Problem =>
Reproduce the listing below in its entirety. Change nothing.

Supplied material =>
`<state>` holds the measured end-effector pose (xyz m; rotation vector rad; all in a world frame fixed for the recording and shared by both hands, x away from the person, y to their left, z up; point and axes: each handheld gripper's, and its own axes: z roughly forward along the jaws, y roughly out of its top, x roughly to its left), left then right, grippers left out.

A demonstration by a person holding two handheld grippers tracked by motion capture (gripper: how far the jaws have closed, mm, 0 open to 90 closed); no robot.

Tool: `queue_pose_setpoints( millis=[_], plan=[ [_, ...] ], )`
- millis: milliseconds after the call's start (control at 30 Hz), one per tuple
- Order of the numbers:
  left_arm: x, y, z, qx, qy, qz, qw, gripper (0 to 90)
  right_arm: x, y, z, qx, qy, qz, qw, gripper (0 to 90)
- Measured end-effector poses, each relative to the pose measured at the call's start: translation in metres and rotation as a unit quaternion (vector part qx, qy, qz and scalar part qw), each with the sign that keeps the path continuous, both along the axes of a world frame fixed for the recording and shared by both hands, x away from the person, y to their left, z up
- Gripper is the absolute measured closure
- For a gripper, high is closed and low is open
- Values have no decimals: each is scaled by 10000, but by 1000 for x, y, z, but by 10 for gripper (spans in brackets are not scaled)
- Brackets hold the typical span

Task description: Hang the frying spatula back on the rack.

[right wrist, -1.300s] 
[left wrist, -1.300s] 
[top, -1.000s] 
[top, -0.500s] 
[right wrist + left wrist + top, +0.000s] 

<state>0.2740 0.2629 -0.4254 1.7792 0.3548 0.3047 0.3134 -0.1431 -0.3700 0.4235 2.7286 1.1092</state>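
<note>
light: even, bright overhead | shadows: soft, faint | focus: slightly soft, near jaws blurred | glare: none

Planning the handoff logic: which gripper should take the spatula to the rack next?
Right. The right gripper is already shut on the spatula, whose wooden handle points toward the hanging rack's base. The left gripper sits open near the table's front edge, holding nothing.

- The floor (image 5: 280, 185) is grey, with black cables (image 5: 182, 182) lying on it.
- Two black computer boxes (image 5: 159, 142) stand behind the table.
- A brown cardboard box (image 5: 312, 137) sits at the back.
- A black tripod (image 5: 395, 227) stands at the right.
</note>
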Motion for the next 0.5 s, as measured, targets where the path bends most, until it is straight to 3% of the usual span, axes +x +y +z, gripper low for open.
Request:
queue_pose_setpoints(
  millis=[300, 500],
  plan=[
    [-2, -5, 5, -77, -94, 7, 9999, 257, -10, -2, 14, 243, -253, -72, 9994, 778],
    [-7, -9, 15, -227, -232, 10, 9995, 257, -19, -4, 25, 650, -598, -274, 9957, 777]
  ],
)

Result of the exercise =>
`<state>` holds the measured end-effector pose (xyz m; rotation vector rad; all in a world frame fixed for the recording and shared by both hands, x away from the person, y to their left, z up; point and axes: each handheld gripper's, and its own axes: z roughly forward along the jaws, y roughly out of its top, x roughly to its left), left then right, grippers left out.

A demonstration by a person holding two handheld grippers tracked by motion capture (gripper: how far the jaws have closed, mm, 0 open to 90 closed); no robot.

Tool: `queue_pose_setpoints( millis=[_], plan=[ [_, ...] ], )`
- millis: milliseconds after the call's start (control at 30 Hz), one per tuple
- Order of the numbers:
  left_arm: x, y, z, qx, qy, qz, qw, gripper (0 to 90)
  right_arm: x, y, z, qx, qy, qz, qw, gripper (0 to 90)
- Measured end-effector poses, each relative to the pose measured at the call's start: translation in metres and rotation as a unit quaternion (vector part qx, qy, qz and scalar part qw), each with the sign that keeps the path continuous, both along the axes of a world frame fixed for the recording and shared by both hands, x away from the person, y to their left, z up
- Gripper is the absolute measured closure
- For a gripper, high is closed and low is open
- Values have no decimals: each is scaled by 10000, but by 1000 for x, y, z, but by 10 for gripper (spans in brackets are not scaled)
- Brackets hold the typical span

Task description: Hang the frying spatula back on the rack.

[right wrist, -1.300s] 
[left wrist, -1.300s] 
[top, -1.000s] 
[top, -0.500s] 
[right wrist + left wrist + top, +0.000s] 

<state>0.2740 0.2629 -0.4254 1.7792 0.3548 0.3047 0.3134 -0.1431 -0.3700 0.4235 2.7286 1.1092</state>
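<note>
light: even, bright overhead | shadows: soft, faint | focus: slightly soft, near jaws blurred | glare: none

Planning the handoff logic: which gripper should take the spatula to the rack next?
Right. The right gripper is already shut on the spatula, whose wooden handle points toward the hanging rack's base. The left gripper sits open near the table's front edge, holding nothing.

- The floor (image 5: 280, 185) is grey, with black cables (image 5: 182, 182) lying on it.
- Two black computer boxes (image 5: 159, 142) stand behind the table.
- A brown cardboard box (image 5: 312, 137) sits at the back.
- A black tripod (image 5: 395, 227) stands at the right.
</note>
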Motion for the next 0.5 s, as measured, targets where the path bends most, until it is straight to 3% of the usual span, axes +x +y +z, gripper low for open.
Request:
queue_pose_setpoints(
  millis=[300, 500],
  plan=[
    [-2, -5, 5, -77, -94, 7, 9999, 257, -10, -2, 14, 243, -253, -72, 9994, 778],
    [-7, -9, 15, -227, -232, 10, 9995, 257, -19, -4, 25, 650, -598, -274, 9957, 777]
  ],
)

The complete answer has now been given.